- Location in Pike County and the state of Georgia
- Coordinates: 33°3′0″N 84°18′35″W﻿ / ﻿33.05000°N 84.30972°W
- Country: United States
- State: Georgia
- County: Pike

Area
- • Total: 0.53 sq mi (1.36 km^{2})
- • Land: 0.50 sq mi (1.30 km^{2})
- • Water: 0.023 sq mi (0.06 km^{2})
- Elevation: 794 ft (242 m)

Population (2020)
- • Total: 266
- • Density: 530.6/sq mi (204.85/km^{2})
- Time zone: UTC-5 (Eastern (EST))
- • Summer (DST): UTC-4 (EDT)
- ZIP code: 30256
- Area code: 770
- FIPS code: 13-50596
- GNIS feature ID: 0332364

= Meansville, Georgia =

Meansville is a city in Pike County, Georgia, United States. The population was 266 at the 2020 census.

==History==
The Georgia General Assembly incorporated Meansville as a town in 1913. According to tradition, the community was named for homesteader John Means.

==Geography==

Meansville is located at (33.050024, -84.309706).

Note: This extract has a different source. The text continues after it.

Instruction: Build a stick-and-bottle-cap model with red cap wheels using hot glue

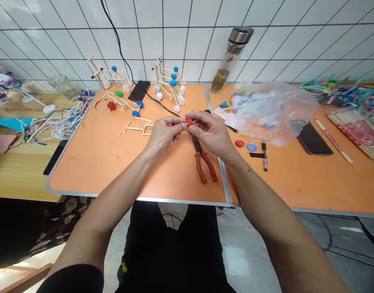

According to the United States Census Bureau, the city has a total area of 0.5 sqmi, all land.

==Demographics==

As of the census of 2000, there were 192 people, 73 households, and 58 families residing in the city. By 2020, there were 266 people in the city.

Historical population
| Census | Pop. | Note | %± |
| 1900 | 155 |  | — |
| 1910 | 233 |  | 50.3% |
| 1920 | 229 |  | −1.7% |
| 1930 | 169 |  | −26.2% |
| 1940 | 193 |  | 14.2% |
| 1950 | 224 |  | 16.1% |
| 1960 | 335 |  | 49.6% |
| 1970 | 313 |  | −6.6% |
| 1980 | 303 |  | −3.2% |
| 1990 | 250 |  | −17.5% |
| 2000 | 192 |  | −23.2% |
| 2010 | 182 |  | −5.2% |
| 2020 | 266 |  | 46.2% |
U.S. Decennial Census

==Education==
Meansville Public Schools are part of the Pike County School District. The school district has one Pre-K building (lottery funded), one primary school (K-2), one elementary school (3–5), one middle school (6–8), a ninth grade academy and two high schools.

Michael Duncan is the Superintendent of Schools.